Что же касается положения о том, что новый общественно-экономический строй появляется именно там, где развитие предшествующего достигло наивысшего уровня, строго соответствующего гегелевской диалектике, то подтверждения в истории оно вообще никогда не находило. Безусловно, определенный уровень развития всегда был необходимым для социального скачка. Но столь же неизменно жизнеспособными оказывались исключительно "боковые побеги".
Для иллюстрации достаточно вспомнить, например, что рабовладельческий строй в Западной Римской империи был заменен феодализмом первоначально вовсе не в высокоразвитой метрополии, где для этого, в соответствии с теорией саморазвития, давно созрели условия, а на ее отсталой окраине. Причем введение нового строя сопровождалось настолько существенным снижением уровня производительных сил, что для его восстановления понадобилось много сотен лет. Равно как и буржуазная революция (не первая, но фактически открывшая эпоху капитализма), произошла вовсе не в передовой стране классического феодализма – Франции, но в экономически и социально более отсталой Англии, где, что еще существеннее, предыдущий строй – феодализм – к тому же существовал в сравнительно неразвитой форме.
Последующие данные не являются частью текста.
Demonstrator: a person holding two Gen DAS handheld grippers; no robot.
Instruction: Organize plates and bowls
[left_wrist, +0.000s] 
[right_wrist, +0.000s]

Так что отнюдь не только в случае социалистической революции феномен "слабого звена" властно вмешивался в стройную гегелевскую систему саморазвития, и скачок в общественном развитии происходил в сравнительно отсталой стране с относительно менее развитым предшествующим общественно-экономическим строем, в том числе и с более низким уровнем развития производительных сил. Приходится думать, что это вовсе не исключения, а достаточно явственно просматривающаяся закономерность, и что, следовательно, сама методология анализа социального скачка, обеспечивавшая научность и адекватность этого анализа на определенном уровне развития социологической теории, в настоящее время нуждается в весьма существенных уточнениях и коррективах.
Почему же они до сих пор не были внесены? Тому существует немало причин, о некоторых нам еще предстоит говорить. Вот одна из них, отнюдь не самая главная. Мы видели, какую важную роль в науке об обществе играют вопросы методологии. Имея главным объектом исследования такой ультрасложный объект как общество, марксизм как наука обязан базироваться на наиболее общих законах развития, основывающихся на всей сумме знаний, накопленной человечеством. И любые существенные изменения в нем не могут не быть связанными с ними самым тесним образом. Здесь действует “принцип домино” – одна костяшка влияет на другую, а та – на следующую. И чтобы не допустить развала, исследователь сам должен разбираться хотя бы в общих чертах в квантовой механике и эволюционной биологии, теории информации и антропологии, экономике и современной технике. А наши “философы-марксисты” отнюдь не перегружены такого рода знаниями – тренировка “гибкости позвоночника”, позволяющей успешно приноравливаться к любым колебаниям “генеральной линии”, отнимала все силы. Тут поневоле будешь судорожно цепляться за некоторое, пусть созданное на давно существенно превзойденном общем уровне знаний, но зато добротно сработанное универсально образованными людьми и, главное, уже существующее и такое привычное целое, и просто из чувства самосохранения сделаешь все, чтобы не допустить такого святотатства – “отрицания” (хоть трижды диалектического) какой-либо из “костяшек”.
То, что гипотеза о социализме, в качестве первой ступени коммунистического общества побеждающем в передовых странах в мировом масштабе, практикой не подтвердилась, потребовало – с позиций беспристрастной науки – не штопать дыры, а отказаться от нее и заняться изучением реально возникшего строя, возникшего не в результате чьих бы то ни было произвольных действий, или по чьему-то "проекту", а, как и любой другой общественный строй, в результате действия объективных законов общественного развития, по Марксу "осуществляющихся с железной необходимостью".[28] Но здесь действует куда более важная причина. Общественные науки – как пылающий уголь: светить-то он светит, но и руки жжет (тому, кто пытается его "держать в руках"). И с "теорией социализма" произошло то же, что, по словам Маркса, в свое время произошло с такой наукой как политэкономия. Помните? Как только "созрел капиталистический способ производства", т.е. как только "возникли условия, при которых буржуазная политэкономия как наука оказалась возможной, как она уже снова сделалась невозможной",[29] ибо ее объективные выводы стали невыгодными господствующему классу.